Equivariant score-based generative diffusion framework for 3D molecules

Hao Zhang,Yang Liu,Xiaoyan Liu,Cheng Wang,Maozu Guo
DOI: https://doi.org/10.1186/s12859-024-05810-w
IF: 3.307
2024-06-01
BMC Bioinformatics
Abstract:Molecular biology is crucial for drug discovery, protein design, and human health. Due to the vastness of the drug-like chemical space, depending on biomedical experts to manually design molecules is exceedingly expensive. Utilizing generative methods with deep learning technology offers an effective approach to streamline the search space for molecular design and save costs. This paper introduces a novel E(3)-equivariant score-based diffusion framework for 3D molecular generation via SDEs, aiming to address the constraints of unified Gaussian diffusion methods. Within the proposed framework EMDS, the complete diffusion is decomposed into separate diffusion processes for distinct components of the molecular feature space, while the modeling processes also capture the complex dependency among these components. Moreover, angle and torsion angle information is integrated into the networks to enhance the modeling of atom coordinates and utilize spatial information more effectively.
biochemical research methods,biotechnology & applied microbiology,mathematical & computational biology
What problem does this paper attempt to address?

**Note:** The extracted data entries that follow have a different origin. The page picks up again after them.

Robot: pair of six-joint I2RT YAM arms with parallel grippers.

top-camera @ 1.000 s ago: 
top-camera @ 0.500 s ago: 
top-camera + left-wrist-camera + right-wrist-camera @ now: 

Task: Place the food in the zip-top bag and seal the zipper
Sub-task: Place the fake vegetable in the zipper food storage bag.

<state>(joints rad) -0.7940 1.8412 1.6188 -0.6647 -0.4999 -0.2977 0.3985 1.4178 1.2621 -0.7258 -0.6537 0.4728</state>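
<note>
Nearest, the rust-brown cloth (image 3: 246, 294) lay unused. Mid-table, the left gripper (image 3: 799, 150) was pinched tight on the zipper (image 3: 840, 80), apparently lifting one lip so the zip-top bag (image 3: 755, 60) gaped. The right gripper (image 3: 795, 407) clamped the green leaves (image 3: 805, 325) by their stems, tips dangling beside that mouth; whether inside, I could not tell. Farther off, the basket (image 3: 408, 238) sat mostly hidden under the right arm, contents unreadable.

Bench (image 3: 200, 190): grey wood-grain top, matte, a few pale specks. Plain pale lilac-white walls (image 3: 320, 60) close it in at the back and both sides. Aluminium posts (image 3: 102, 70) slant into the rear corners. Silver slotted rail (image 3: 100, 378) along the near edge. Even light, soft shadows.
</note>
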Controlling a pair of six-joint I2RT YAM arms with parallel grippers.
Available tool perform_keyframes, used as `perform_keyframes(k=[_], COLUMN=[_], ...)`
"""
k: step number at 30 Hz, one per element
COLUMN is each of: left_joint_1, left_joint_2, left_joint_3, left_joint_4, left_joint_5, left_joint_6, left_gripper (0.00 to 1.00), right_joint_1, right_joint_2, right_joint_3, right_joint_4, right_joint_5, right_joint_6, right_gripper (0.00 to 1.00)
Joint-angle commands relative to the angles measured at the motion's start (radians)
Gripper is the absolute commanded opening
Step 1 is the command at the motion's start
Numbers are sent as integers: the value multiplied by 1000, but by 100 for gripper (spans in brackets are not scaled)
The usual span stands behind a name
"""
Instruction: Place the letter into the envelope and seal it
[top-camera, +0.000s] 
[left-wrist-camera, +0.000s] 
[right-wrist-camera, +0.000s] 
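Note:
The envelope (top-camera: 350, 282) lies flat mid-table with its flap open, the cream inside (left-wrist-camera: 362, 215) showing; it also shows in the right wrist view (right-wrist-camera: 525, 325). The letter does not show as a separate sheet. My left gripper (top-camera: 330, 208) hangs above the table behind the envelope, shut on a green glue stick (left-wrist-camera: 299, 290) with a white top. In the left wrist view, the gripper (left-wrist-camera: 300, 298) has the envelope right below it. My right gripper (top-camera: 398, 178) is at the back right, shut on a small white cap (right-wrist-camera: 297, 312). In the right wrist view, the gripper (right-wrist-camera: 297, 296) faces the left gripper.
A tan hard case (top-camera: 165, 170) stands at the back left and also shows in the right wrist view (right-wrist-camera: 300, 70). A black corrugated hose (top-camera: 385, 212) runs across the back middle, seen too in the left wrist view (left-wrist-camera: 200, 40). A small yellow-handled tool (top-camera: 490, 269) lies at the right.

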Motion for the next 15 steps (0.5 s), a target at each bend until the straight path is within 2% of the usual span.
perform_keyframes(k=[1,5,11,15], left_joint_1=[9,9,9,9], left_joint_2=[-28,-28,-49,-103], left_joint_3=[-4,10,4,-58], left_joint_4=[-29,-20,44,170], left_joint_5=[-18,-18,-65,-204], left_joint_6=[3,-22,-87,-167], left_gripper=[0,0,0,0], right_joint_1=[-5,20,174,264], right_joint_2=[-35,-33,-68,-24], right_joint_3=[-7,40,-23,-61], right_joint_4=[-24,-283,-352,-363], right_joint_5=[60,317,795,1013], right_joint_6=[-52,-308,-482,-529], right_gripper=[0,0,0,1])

The paper proposes a new approach to solve the problem of 3D molecular generation. Molecular biology is crucial in drug discovery, protein design, and human health. However, due to the enormous chemical space of drug-like molecules, manual design by experts is both costly and inefficient. Therefore, researchers utilize generative methods in deep learning to optimize the search space for molecular design and reduce costs. The paper introduces a framework called E(3)-equivariant score-based diffusion (EMDS), which generates 3D molecules using stochastic differential equations (SDEs). It aims to overcome the limitations of the Gaussian diffusion method. In this framework, the entire diffusion process is decomposed into independent diffusion processes of different components in the molecular feature space, taking into account the complex dependencies between these components. Additionally, the paper introduces angle and torsion angle information to enhance atomic coordinate modeling and make more efficient use of spatial information. Experimental results demonstrate that EMDS outperforms existing 3D molecular generation methods comprehensively on the QM9 dataset, showing excellent performance across all evaluation metrics. Through ablation experiments, the effectiveness of key components of the framework and the improvement of molecular generation performance by angle and torsion angle information are further proven. This method performs efficiently in generating molecules close to real-life scenarios and provides new opportunities for solving challenging biomedical molecular and protein problems. In summary, the paper aims to address the problem of how to generate drug molecules more efficiently and accurately through an innovative 3D molecular generation framework that considers interactions between different components in the molecular space. This framework improves the efficiency and accuracy of drug design.